As of this summer, Nourish International has established nine long-term, sustainable development projects within impoverished communities. One is a micro-irrigation project in the Bolivian Andes; another helped build community food plots at elementary schools in Buenos Aires; others are in such countries as Tanzania, Guatemala, Mexico and Uganda. Joel Thomas, who has known Sindhura since his freshman year, is now Nourish’s executive director. Headquartered in Chapel Hill, the organization has 23 chapters at universities across the United States and plans to expand steadily in the coming years.

Almost from the beginning of her time at UNC, campus organizations recognized what a remarkable person Sindhura is. She received a Burch Fellowship, a Bryan Fellowship, an Intellectual Life Grant from the Johnston Center for Undergraduate Excellence, a Carolina Undergraduate Health Fellowship and a Marion Dixon BSBA scholarship, which recognizes excellence in service to the community. She’s an argonaut in the Order of the Golden Fleece, and the Kenan-Flagler Business School joins us in considering her an Outstanding Young Alumna. And this year, the North Carolina Peace Corps organization honored Nourish International with the North Carolina Peace Prize for excellence in cross-cultural solutions and sustainable development.

Sindhura’s friend James Dillard ’07, who is assistant director for Nourish, says she is wonderful to work with because of her passion for what she does. “It’s a treat just to be around her,” he says. “I don’t think she’s ever run into a bad idea. She is always willing to explore and consider the possibilities.”
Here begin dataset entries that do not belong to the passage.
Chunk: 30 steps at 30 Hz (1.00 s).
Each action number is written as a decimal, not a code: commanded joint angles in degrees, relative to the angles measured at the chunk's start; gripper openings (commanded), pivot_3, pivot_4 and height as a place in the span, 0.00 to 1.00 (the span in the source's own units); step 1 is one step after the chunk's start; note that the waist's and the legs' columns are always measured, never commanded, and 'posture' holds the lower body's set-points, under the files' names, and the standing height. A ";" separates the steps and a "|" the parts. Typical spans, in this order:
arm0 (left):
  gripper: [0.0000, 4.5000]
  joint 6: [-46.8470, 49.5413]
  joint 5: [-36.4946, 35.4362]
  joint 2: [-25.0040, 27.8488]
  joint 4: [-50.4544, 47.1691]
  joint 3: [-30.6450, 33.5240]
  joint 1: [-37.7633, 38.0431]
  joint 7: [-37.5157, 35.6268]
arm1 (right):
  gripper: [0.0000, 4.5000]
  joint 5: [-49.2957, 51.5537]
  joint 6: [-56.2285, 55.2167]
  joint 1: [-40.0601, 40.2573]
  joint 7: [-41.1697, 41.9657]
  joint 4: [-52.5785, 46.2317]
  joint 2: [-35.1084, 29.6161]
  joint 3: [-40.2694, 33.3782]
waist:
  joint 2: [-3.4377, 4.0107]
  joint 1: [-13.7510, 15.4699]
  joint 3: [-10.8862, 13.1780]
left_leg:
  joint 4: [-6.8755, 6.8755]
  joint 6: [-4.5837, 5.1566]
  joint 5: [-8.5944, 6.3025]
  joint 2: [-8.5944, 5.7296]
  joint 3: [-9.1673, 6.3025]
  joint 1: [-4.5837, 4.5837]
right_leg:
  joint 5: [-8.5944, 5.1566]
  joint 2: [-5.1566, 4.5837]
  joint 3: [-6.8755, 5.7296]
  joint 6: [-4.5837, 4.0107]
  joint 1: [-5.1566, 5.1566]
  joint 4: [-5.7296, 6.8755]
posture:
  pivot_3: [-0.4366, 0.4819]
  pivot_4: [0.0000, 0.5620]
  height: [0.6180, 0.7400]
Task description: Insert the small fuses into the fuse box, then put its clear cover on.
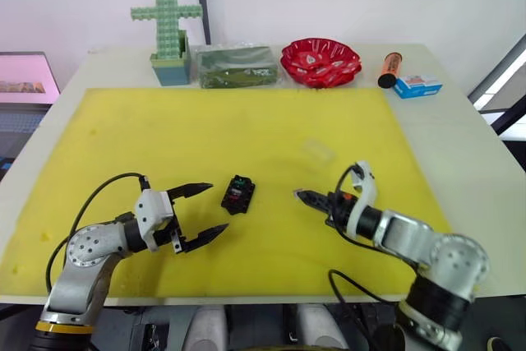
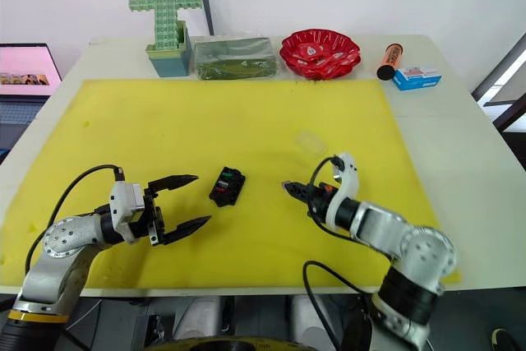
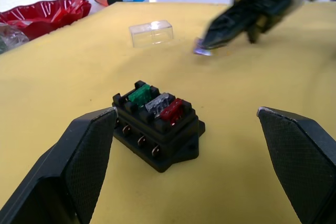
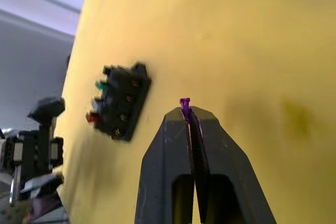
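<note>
— Purple blade fuse [image 4: 185,103] pinched by its edge in right gripper [image 4: 190,116], tip barely showing; small black ribbed fuse box [image 1: 237,194] at nine o'clock, green, grey, red already seated.
— Could twist or drop. Left gripper [image 1: 200,213] wide, bracing nothing; box may skid. Clear rectangular plastic cover [image 1: 317,150] at twelve o'clock, waiting.

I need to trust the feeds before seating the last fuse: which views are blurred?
Left wrist view: right claw and purple fuse smeared; fuse box and clear cover sharp. Right wrist view: fuse box soft, purple fuse crisp between shut fingers. Left eye view: even light, cover faint.
</note>
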 commanded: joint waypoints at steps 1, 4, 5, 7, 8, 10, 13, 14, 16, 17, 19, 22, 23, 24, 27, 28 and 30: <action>1.00 -0.17 -0.80 0.36 -1.47 0.76 0.04 0.08 | 0.00 13.89 -3.77 0.98 -13.78 0.82 -1.37 1.42 | 0.00 0.03 0.00 | 0.01 0.00 0.00 0.00 0.01 0.01 | -0.01 0.00 0.02 -0.01 0.01 -0.01 | 0.48 0.27 1.00; 1.00 -0.17 -0.69 0.18 -1.54 0.53 0.02 0.22 | 0.00 25.34 -13.52 3.78 -25.73 2.46 -4.44 7.51 | 0.00 0.19 0.00 | 0.02 0.00 0.00 -0.01 0.00 0.00 | -0.02 -0.01 0.02 -0.03 0.04 -0.04 | 0.48 0.27 1.00; 1.00 -0.25 -0.65 0.16 -1.50 0.53 0.08 0.22 | 0.00 30.90 -18.50 5.02 -30.79 2.32 -5.51 10.57 | 0.00 0.21 0.00 | 0.02 0.00 0.00 -0.02 0.00 -0.01 | -0.02 -0.02 0.02 -0.03 0.03 -0.06 | 0.48 0.27 1.00; 1.00 -0.37 -0.64 0.14 -1.47 0.62 0.29 0.25 | 0.00 39.32 -25.95 6.85 -37.50 1.06 -9.62 16.29 | -0.01 0.06 0.00 | 0.02 0.00 0.00 -0.02 0.02 -0.04 | -0.02 -0.04 0.04 -0.02 0.03 -0.09 | 0.48 0.27 1.00; 1.00 -0.40 -0.69 0.16 -1.52 0.75 0.48 0.26 | 0.00 41.18 -29.28 8.26 -40.04 -0.23 -10.55 18.43 | -0.01 0.02 0.00 | 0.02 0.00 0.00 -0.02 0.03 -0.04 | -0.02 -0.04 0.07 -0.02 0.03 -0.09 | 0.48 0.27 1.00; 1.00 -0.59 -0.79 0.26 -1.52 1.03 0.86 0.15 | 0.00 42.13 -34.31 10.33 -41.60 -3.19 -12.58 21.68 | -0.03 0.05 -0.02 | 0.02 0.01 0.00 -0.02 0.03 -0.03 | -0.03 -0.04 0.08 -0.02 0.03 -0.09 | 0.48 0.27 1.00; 1.00 -0.76 -0.89 0.30 -1.60 1.17 1.31 0.07 | 0.00 42.13 -39.65 13.41 -40.72 -8.14 -16.34 25.26 | -0.03 0.12 -0.01 | 0.02 0.01 0.00 -0.01 0.01 -0.03 | -0.03 -0.02 0.08 -0.02 0.03 -0.09 | 0.48 0.27 1.00; 1.00 -0.79 -0.91 0.27 -1.57 1.16 1.34 0.07 | 0.00 42.13 -40.99 14.10 -40.25 -9.21 -17.76 26.15 | -0.03 0.20 -0.01 | 0.02 0.01 0.00 -0.01 0.01 -0.03 | -0.03 -0.03 0.08 -0.02 0.03 -0.09 | 0.48 0.27 1.00; 1.00 -0.92 -0.74 0.06 -1.52 0.86 1.33 0.15 | 0.00 42.13 -43.05 15.42 -38.63 -10.40 -20.72 27.53 | -0.05 0.27 -0.03 | 0.04 0.01 0.00 0.00 0.02 -0.04 | -0.03 -0.04 0.08 -0.02 0.03 -0.11 | 0.48 0.27 1.00; 1.00 -0.95 -0.64 -0.11 -1.56 0.59 1.29 0.21 | 0.00 42.13 -42.49 16.72 -35.91 -10.43 -23.84 27.73 | -0.05 0.31 -0.03 | 0.05 0.01 0.00 0.00 0.01 -0.03 | -0.04 -0.05 0.08 -0.03 0.04 -0.12 | 0.48 0.27 1.00; 1.00 -0.92 -0.62 -0.29 -1.65 0.30 1.26 0.20 | 0.00 42.13 -40.49 18.79 -28.92 -9.69 -30.54 27.01 | -0.04 0.53 -0.02 | 0.06 0.01 0.00 0.00 0.02 -0.04 | -0.04 -0.10 0.08 -0.04 0.07 -0.15 | 0.48 0.27 1.00; 1.00 -0.95 -0.74 -0.15 -1.51 0.40 1.31 -0.11 | 0.00 42.13 -36.01 21.29 -15.16 -6.85 -42.39 23.32 | -0.04 0.54 -0.02 | 0.07 0.01 0.00 0.00 0.06 -0.04 | -0.05 -0.17 0.10 -0.05 0.10 -0.21 | 0.48 0.27 1.00; 1.00 -0.96 -0.77 -0.09 -1.44 0.47 1.28 -0.19 | 0.00 42.13 -34.88 22.58 -10.24 -6.72 -45.78 21.99 | -0.04 0.56 -0.02 | 0.10 0.01 0.00 0.00 0.07 -0.04 | -0.05 -0.17 0.10 -0.05 0.11 -0.25 | 0.48 0.27 1.00; 1.00 -0.96 -0.84 -0.02 -1.44 0.56 1.33 -0.27 | 0.00 42.13 -33.85 25.62 -4.93 -7.35 -49.31 19.86 | -0.04 0.59 -0.02 | 0.09 0.01 0.00 0.00 0.07 -0.04 | -0.04 -0.17 0.10 -0.05 0.11 -0.26 | 0.48 0.27 1.00; 1.00 -1.03 -0.95 0.03 -1.33 0.69 1.44 -0.42 | 0.00 42.13 -34.59 31.65 2.11 -8.51 -55.14 16.87 | -0.12 0.92 -0.06 | 0.06 0.01 0.00 0.02 -0.01 -0.04 | -0.06 -0.11 0.08 -0.04 0.17 -0.34 | 0.48 0.27 1.00; 1.00 -1.05 -0.94 0.04 -1.34 0.69 1.50 -0.43 | 0.00 42.13 -35.55 32.37 2.52 -8.72 -56.10 16.90 | -0.15 0.89 -0.08 | 0.05 0.02 0.00 0.05 -0.02 -0.04 | -0.06 -0.06 0.07 -0.04 0.18 -0.37 | 0.48 0.27 1.00; 1.00 -1.01 -0.57 -0.28 -1.45 0.16 1.34 -0.12 | 0.00 42.13 -41.18 27.37 -3.79 -9.18 -50.35 23.60 | -0.26 0.44 -0.11 | 0.06 0.02 0.00 0.06 0.00 0.00 | -0.05 -0.01 0.05 -0.03 0.19 -0.35 | 0.48 0.27 1.00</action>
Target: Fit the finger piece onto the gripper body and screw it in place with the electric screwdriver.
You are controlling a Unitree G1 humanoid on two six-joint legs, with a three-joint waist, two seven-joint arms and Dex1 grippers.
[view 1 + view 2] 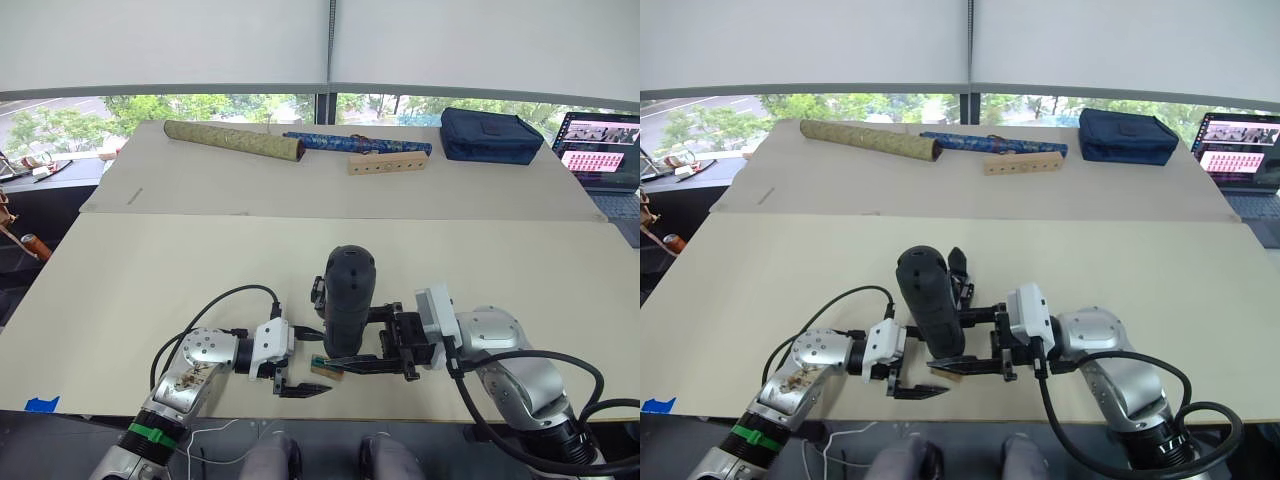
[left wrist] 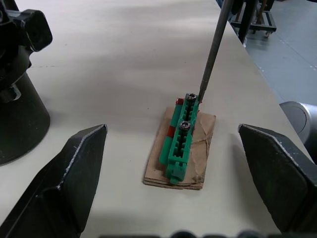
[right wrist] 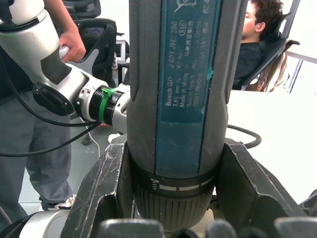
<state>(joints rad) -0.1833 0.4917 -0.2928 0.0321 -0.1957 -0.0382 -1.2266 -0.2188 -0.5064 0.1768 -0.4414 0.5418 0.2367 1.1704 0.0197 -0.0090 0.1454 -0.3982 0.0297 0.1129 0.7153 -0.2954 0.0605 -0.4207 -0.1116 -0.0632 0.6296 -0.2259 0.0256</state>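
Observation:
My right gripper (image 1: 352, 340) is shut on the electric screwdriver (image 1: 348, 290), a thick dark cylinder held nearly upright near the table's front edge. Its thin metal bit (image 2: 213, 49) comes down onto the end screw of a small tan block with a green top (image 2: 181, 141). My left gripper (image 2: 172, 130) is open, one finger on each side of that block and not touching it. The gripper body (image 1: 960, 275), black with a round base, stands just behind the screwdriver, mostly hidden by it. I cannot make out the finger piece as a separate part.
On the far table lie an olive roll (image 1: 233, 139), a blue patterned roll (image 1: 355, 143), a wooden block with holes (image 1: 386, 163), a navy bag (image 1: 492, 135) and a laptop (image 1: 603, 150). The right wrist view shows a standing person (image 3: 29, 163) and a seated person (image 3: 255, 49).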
That support for other people’s ideas is important both to her friends and to the organization she helped found. Her encouragement for others’ contributions is essential to Nourish International. “She doesn’t know what a catalyst that is,” Joel Thomas says.

Sindhura herself says the enthusiasm of those she works with keeps hers alive. “Sometimes I slip into asking, does this really matter?” she says. “But every time I go to a board meeting, every time we interview new chapter founders, it’s amazing how much passion they have. It brings me back to when I first started. It’s the compelling thing that will keep me tied to Nourish.”